I've already mentioned my concern about gaining weight due to all this healing downtime.
There's another concern too: that I'm going to be a complete and total grump for six to eight weeks.
Like a lot of people, I rely on running to counter what I think is a genetic tendency to depression. Running has transformed me into an optimist. I don't know how I would have gotten through my teens without the short runs I did with my dad. And I've found that the more I run, the more optimistic, clear-headed and nice I become.
So it was no surprise that yesterday, a day in which I did NO exercise other than my prescribed leg lifts, found me tired, foggy--and grumpy. By the end of the day, when I finally got the kids down, I collapsed myself at 8:35 p.m. My daughter has a cough, and she woke me up at 12:30 a.m. My husband, who has a big project at work, was still there. As I got Ruthie back to bed, I wondered to myself, How am I going to get through this period of such minimal exercise?
Today was a gym day. I didn't make myself wake up early, but as soon as the kids were finished with breakfast, I rounded them up and went. When I got there, I warmed up with five walking minutes on the treadmill.
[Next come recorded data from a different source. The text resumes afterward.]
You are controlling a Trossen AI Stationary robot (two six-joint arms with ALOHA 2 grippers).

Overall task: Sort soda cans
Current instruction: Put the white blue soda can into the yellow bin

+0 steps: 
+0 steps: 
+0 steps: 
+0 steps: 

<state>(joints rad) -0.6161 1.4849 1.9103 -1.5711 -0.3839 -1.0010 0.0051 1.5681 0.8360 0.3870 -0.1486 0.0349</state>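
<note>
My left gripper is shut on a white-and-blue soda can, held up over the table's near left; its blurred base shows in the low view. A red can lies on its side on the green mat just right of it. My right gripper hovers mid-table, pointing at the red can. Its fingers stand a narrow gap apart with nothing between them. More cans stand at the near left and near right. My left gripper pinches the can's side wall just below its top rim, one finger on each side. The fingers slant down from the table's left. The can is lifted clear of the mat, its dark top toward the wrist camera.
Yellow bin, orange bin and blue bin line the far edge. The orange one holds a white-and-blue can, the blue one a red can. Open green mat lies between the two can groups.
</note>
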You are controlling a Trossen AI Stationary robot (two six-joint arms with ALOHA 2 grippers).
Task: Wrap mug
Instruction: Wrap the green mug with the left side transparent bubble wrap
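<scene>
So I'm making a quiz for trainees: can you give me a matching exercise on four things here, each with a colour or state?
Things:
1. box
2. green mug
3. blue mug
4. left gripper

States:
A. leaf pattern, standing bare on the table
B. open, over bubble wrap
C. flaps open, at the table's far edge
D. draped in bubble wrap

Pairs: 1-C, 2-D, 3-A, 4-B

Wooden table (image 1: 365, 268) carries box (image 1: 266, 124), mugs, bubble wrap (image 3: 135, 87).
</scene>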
Then I went through my upper-body weight circuit and my leg lifts. And then I got on the recumbent bike for my 30 precious minutes of what I consider "real" exercise.
My back is still sore, but it's much better than two days ago. And it felt nice and supported on that wide high-backed seat. So I hit the workout hard. I had found a pool-running routine by Pete Pfitzinger online. Most of the early workouts in that are about 30 minutes long (unlike the ones in my McMillan Spring of Speed plan, which I've had to set aside for now). The first workout, which I did today, is a five-minute warm-up, followed by two sets of 5 x 1.5 minutes hard with 30 second recoveries and then a five-minute cool-down. Since I can't pool run, my new plan is to do these workouts on the bike.
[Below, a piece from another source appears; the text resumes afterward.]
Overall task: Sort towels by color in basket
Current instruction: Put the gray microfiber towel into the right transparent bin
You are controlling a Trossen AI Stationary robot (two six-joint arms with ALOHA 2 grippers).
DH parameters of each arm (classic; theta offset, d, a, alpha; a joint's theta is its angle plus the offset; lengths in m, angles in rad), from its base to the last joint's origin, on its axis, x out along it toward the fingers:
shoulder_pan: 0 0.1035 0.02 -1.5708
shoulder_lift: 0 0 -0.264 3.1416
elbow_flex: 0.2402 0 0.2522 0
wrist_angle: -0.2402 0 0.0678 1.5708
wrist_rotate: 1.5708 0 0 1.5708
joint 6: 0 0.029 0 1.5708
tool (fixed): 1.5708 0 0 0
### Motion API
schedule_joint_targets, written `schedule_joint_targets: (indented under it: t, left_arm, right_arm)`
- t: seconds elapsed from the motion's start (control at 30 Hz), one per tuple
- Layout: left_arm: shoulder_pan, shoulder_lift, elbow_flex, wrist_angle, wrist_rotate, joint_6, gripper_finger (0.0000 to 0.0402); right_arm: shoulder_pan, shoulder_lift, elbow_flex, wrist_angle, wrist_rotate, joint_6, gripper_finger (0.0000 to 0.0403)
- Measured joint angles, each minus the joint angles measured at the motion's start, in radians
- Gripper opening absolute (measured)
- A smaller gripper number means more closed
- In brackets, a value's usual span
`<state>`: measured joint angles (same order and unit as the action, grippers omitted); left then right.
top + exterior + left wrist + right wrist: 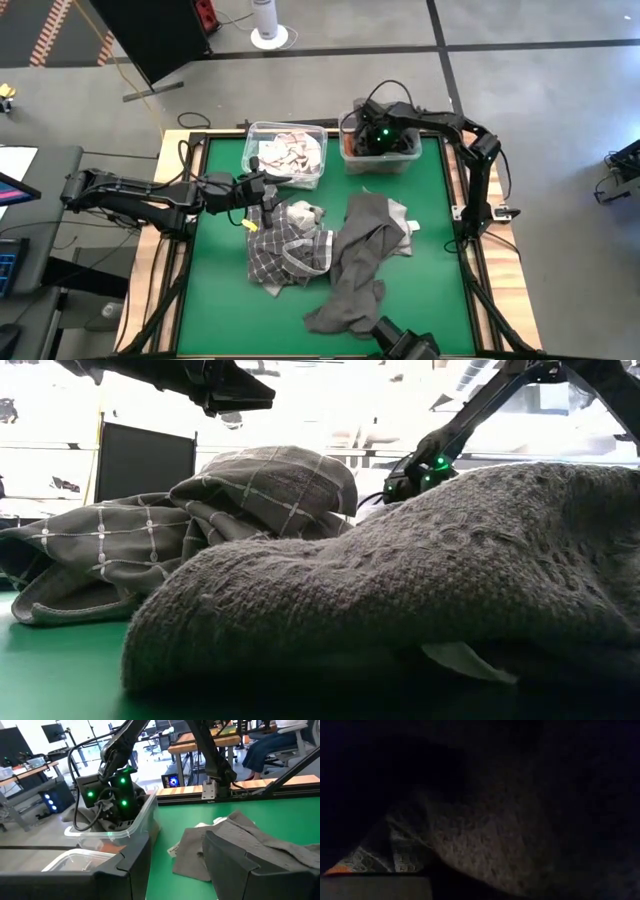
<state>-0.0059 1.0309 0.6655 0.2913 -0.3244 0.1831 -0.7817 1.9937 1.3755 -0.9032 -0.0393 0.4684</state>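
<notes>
A grey-and-white checked towel [283, 248] and a dark grey towel [358, 262] lie crumpled in the middle of the green table, with white cloth [405, 226] showing beside them. My left gripper [272, 188] hovers level above the checked towel, open, with nothing between its fingers [235, 865]. My right gripper [380, 137] points down into the right clear bin [412, 160], which holds grey cloth [85, 817]. Its fingers are hidden in the bin. The right wrist view shows only dark grey cloth [485, 845] close up.
A second clear bin [252, 150] with pale towels stands at the far edge, left of the right bin. A wooden rim [455, 190] runs round the table. A camera mount [405, 345] sits at the near edge. A person sits beyond the table [275, 745].
</notes>
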Motion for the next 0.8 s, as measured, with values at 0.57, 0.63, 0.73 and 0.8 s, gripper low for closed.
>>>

I kept my eye on my heart rate the whole time and was happy to see that as those fast intervals progressed, it was easy to keep it up in the 140s and 150s. And maybe even better, when I climbed off the bike and wiped it free of sweat, I felt like my usual self was back.
Tomorrow is another day of rest. I'm hoping that I can ride today's endorphins until Saturday morning and that at some point, if I'm diligent about taking care of my back, Cathy will let me do 30 minutes every day and maybe eventually ramp up to a "long" workout on weekends.
It's hard to be patient when you're grumpy. But patience is the key to all of this.
Weight Update: Before the workout this morning, I weighed myself and am happy to report the scale read 128.4. Satisfactory. In the small blessings department, it's good this all happened during Lent, when I'm not eating sugar anyway. I'm hoping that will help.